What to work on: Please return each line of the listing exactly as given.

┄┄┄┄┄┄┄┄┄┄

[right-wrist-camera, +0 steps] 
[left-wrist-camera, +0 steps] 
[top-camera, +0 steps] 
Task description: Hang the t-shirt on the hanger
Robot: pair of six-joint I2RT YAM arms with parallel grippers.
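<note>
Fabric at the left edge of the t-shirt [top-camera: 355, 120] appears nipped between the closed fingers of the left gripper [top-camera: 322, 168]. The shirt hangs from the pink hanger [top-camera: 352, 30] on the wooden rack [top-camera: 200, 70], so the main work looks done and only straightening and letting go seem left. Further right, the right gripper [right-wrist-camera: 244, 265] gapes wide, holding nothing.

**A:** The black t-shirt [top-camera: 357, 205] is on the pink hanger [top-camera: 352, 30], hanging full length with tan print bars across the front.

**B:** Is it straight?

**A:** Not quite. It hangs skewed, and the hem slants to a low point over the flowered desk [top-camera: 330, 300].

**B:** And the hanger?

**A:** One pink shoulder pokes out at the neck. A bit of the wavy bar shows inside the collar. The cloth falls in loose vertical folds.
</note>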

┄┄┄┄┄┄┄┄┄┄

Expected answer:
[right-wrist-camera, +0 steps] 
[left-wrist-camera, +0 steps] 
[top-camera, +0 steps] 
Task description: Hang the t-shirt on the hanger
Robot: pair of six-joint I2RT YAM arms with parallel grippers.
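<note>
Fabric at the left edge of the t-shirt [top-camera: 355, 120] appears nipped between the closed fingers of the left gripper [top-camera: 322, 168]. The shirt hangs from the pink hanger [top-camera: 352, 30] on the wooden rack [top-camera: 200, 70], so the main work looks done and only straightening and letting go seem left. Further right, the right gripper [right-wrist-camera: 244, 265] gapes wide, holding nothing.

**A:** The black t-shirt [top-camera: 357, 205] is on the pink hanger [top-camera: 352, 30], hanging full length with tan print bars across the front.

**B:** Is it straight?

**A:** Not quite. It hangs skewed, and the hem slants to a low point over the flowered desk [top-camera: 330, 300].

**B:** And the hanger?

**A:** One pink shoulder pokes out at the neck. A bit of the wavy bar shows inside the collar. The cloth falls in loose vertical folds.
</note>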

The exercise has been finished.